Também atendendo a pedido do promotor de Justiça Jamil Simon, os réus ficaram obrigados a recuperar ambientalmente o local. Vistoria feita na área apontou que a construção levou ao desmatamento de sub-bosque de vegetação em estágio médio de regeneração e à supressão de plantas nativas.
O outro lado
Em entrevista a CBN Vale, o proprietário do restaurante Beto Perroy destacou ser absurda a decisão judicial e garantiu ter cumprido e respeitado todas as determinações que lhe cabiam quando construiu o restaurante em julho de 1997.
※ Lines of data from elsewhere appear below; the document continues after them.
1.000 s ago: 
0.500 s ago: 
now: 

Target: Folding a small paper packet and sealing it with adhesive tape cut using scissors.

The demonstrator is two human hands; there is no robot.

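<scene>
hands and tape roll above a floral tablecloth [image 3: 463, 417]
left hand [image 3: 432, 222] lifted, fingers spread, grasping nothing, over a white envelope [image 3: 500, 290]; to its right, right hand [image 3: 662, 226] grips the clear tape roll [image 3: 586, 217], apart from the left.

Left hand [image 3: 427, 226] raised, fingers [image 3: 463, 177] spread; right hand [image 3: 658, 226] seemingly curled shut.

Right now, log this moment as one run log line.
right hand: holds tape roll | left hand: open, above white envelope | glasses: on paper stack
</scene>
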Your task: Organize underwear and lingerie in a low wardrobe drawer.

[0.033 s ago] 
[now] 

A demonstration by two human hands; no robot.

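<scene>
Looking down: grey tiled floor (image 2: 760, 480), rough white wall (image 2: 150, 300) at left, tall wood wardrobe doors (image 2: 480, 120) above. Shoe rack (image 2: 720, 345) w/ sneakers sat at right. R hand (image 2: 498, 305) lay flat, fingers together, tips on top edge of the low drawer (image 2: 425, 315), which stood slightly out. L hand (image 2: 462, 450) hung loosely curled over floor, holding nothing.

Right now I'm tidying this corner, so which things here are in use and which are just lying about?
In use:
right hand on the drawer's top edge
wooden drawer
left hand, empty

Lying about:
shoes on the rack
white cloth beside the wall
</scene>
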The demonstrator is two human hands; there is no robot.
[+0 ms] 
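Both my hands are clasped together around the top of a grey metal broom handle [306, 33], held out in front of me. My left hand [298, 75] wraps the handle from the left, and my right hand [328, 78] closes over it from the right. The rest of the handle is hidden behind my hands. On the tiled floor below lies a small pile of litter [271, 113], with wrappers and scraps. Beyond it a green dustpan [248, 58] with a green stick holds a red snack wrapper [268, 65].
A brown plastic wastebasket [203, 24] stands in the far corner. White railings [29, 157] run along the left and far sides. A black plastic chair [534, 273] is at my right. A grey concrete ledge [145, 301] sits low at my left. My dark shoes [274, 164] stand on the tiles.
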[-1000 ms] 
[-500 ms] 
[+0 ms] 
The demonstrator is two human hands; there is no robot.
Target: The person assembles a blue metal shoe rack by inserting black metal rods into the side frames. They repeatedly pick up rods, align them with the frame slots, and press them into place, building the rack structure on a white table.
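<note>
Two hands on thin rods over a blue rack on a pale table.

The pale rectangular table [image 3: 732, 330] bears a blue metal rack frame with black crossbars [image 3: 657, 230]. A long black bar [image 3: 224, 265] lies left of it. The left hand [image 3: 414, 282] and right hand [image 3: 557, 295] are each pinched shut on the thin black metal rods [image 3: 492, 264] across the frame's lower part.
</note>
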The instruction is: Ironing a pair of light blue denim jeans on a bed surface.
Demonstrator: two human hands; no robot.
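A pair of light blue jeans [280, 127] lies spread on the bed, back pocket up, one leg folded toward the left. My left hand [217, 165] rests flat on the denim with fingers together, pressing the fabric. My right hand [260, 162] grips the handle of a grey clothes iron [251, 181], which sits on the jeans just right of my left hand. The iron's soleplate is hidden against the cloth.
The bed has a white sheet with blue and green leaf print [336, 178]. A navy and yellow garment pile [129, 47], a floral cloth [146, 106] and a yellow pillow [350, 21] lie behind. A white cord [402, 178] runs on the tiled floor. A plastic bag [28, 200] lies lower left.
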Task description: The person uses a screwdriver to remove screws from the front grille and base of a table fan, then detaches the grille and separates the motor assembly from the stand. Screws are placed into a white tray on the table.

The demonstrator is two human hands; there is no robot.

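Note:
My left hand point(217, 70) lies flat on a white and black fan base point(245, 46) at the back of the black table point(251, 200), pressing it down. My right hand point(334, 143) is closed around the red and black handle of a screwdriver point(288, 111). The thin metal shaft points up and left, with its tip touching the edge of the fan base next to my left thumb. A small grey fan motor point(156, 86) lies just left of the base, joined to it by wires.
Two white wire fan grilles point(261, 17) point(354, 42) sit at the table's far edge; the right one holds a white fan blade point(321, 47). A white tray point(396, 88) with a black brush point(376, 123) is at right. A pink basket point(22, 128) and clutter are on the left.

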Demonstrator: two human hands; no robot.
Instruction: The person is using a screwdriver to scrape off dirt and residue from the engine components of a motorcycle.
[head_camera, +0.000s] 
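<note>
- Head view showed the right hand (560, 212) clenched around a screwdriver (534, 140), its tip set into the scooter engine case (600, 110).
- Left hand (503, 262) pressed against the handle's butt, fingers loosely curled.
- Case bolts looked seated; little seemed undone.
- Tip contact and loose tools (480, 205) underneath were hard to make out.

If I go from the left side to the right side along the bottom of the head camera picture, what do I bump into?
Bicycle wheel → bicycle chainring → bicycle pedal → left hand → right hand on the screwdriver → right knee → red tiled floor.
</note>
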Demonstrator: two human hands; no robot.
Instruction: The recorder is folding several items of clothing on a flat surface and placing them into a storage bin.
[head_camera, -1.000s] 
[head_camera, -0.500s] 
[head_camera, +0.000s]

“Nós tínhamos planta aprovada na prefeitura que conforme o plano diretor da época a distância do rio era 15 metros. Não teve desmatamento nenhum nem corte de árvores a construção é totalmente integrada a natureza”, aponta.
Com o recurso já negado judicialmente, Beto decidiu mudar definitivamente de endereço em frente a atual restaurante. Sendo este ainda mais distante do rio.
“Nunca desmatamos nada aqui e estávamos respeitando totalmente a área, mas a justiça infelizmente é assim”, lamenta.
A Prefeitura de Campos do Jordão, por sua vez, informou que se manifestará após ser oficialmente comunicada da decisão.